Section 1.07 Information by the Stockholders. Each of the Stockholders holding securities included in any Registration shall furnish to the Company such information regarding such Stockholder and the distribution proposed by such Stockholder as the Company may reasonably request in writing and as shall be reasonably required in connection with any Registration, qualification or compliance referred to in this Article I.

Section 1.08 “Market Stand-off” Agreement.

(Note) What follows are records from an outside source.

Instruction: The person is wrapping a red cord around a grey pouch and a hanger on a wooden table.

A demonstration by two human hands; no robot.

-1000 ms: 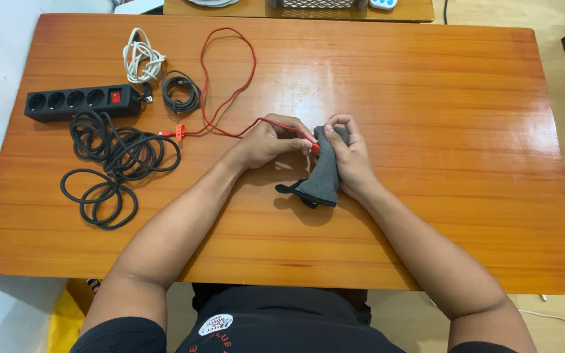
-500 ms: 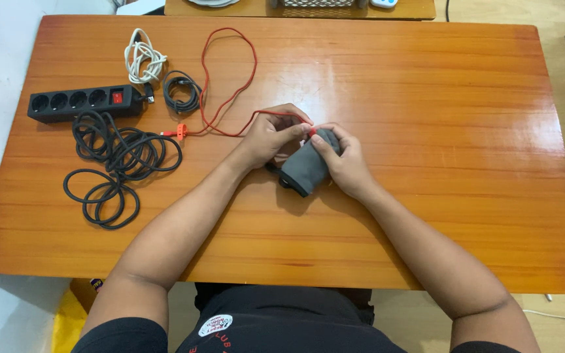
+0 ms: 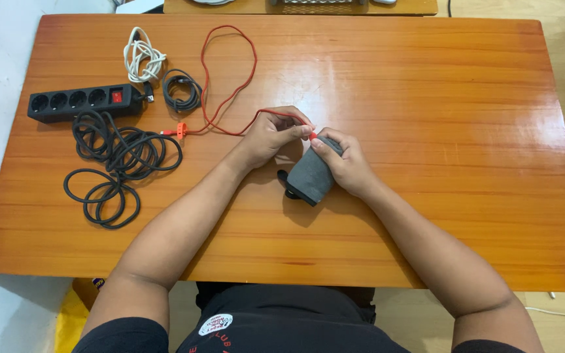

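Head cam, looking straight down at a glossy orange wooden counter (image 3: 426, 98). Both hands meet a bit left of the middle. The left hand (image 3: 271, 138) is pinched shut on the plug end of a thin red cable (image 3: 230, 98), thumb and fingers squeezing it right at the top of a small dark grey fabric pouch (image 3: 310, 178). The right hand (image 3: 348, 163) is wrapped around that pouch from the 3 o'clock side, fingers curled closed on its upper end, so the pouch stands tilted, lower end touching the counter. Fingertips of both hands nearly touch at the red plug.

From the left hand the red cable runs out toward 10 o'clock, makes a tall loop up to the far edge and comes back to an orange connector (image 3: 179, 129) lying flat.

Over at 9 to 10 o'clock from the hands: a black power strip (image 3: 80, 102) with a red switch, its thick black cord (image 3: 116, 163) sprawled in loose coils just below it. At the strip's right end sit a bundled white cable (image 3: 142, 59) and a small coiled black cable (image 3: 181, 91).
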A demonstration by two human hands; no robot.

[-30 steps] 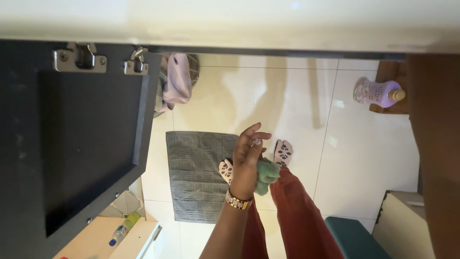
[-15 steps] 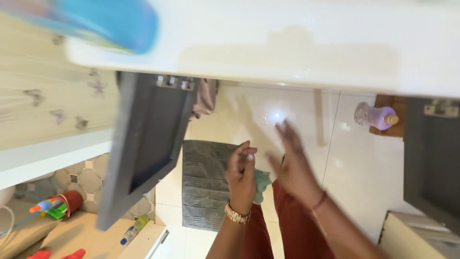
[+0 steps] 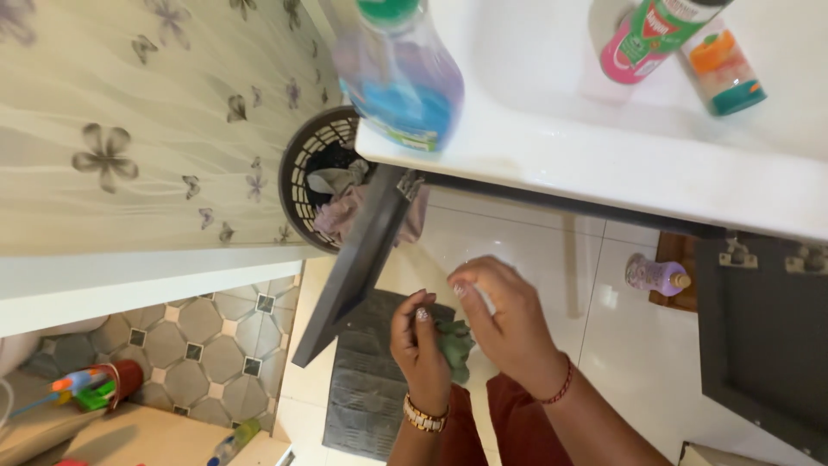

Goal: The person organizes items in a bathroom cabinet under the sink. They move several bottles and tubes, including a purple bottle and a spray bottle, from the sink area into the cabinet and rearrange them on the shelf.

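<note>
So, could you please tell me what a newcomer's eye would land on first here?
Two hands meet at bottom centre: the left hand clutches a green cloth, the right hand touching it. Above, a blue liquid bottle stands on the white counter, beside an open grey cabinet door.

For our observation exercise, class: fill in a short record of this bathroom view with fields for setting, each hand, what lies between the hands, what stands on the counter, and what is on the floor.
Setting: bathroom, seen from above past a white counter
Left hand: fingers curled on a green cloth, gold bracelet at wrist
Right hand: thumb and forefinger pinched together above the cloth, red cord at wrist
Counter: blue liquid bottle, green-pink spray can, orange-teal container
Floor: grey mat, laundry basket, purple bottle
Cabinet door: open
</note>
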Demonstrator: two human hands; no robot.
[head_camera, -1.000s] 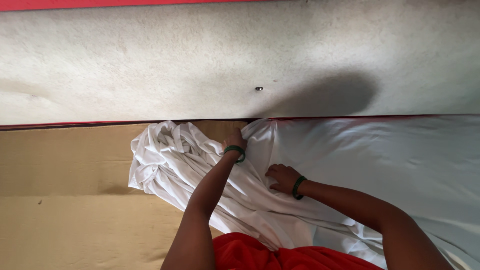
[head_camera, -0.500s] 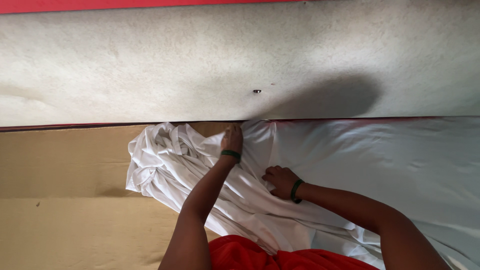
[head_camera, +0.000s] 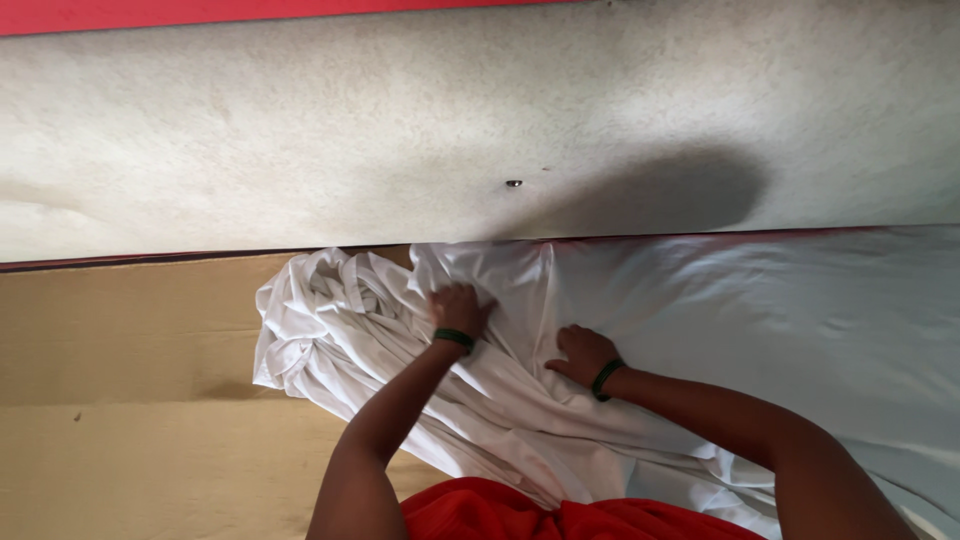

(a) Each of the Stockholders agrees not to sell or otherwise Transfer or dispose of any Registrable Securities held by such Stockholder, if requested by the Company and an underwriter of Equity Securities of the Company, for a period not longer than, (i) with respect to the IPO, the one hundred and eighty (180) day period following the consummation of the IPO or (ii) following the IPO, the longer of (x) the ninety (90) day period following the consummation of the applicable Registration and (y) the period requested by an underwriter with respect to the applicable Registration (which period shall in no event exceed one hundred and eighty (180) days following the consummation of such Registration); provided that if such offering includes a primary underwritten offering by the Company, all directors and substantially all officers of the Company enter into similar agreements; and provided further that if such offering does not include a primary underwritten offering by the Company, the Stockholders shall only be required to enter into such agreements if such Stockholder is selling shares in connection with such offering. Any waiver provided by the Company or an underwriter of Equity Securities of the Company with respect to the obligations set forth in the immediately preceding sentence shall apply to the other Stockholder on a pro rata basis (based on the number of Registrable Securities proposed to be sold by the Stockholders in such Registration).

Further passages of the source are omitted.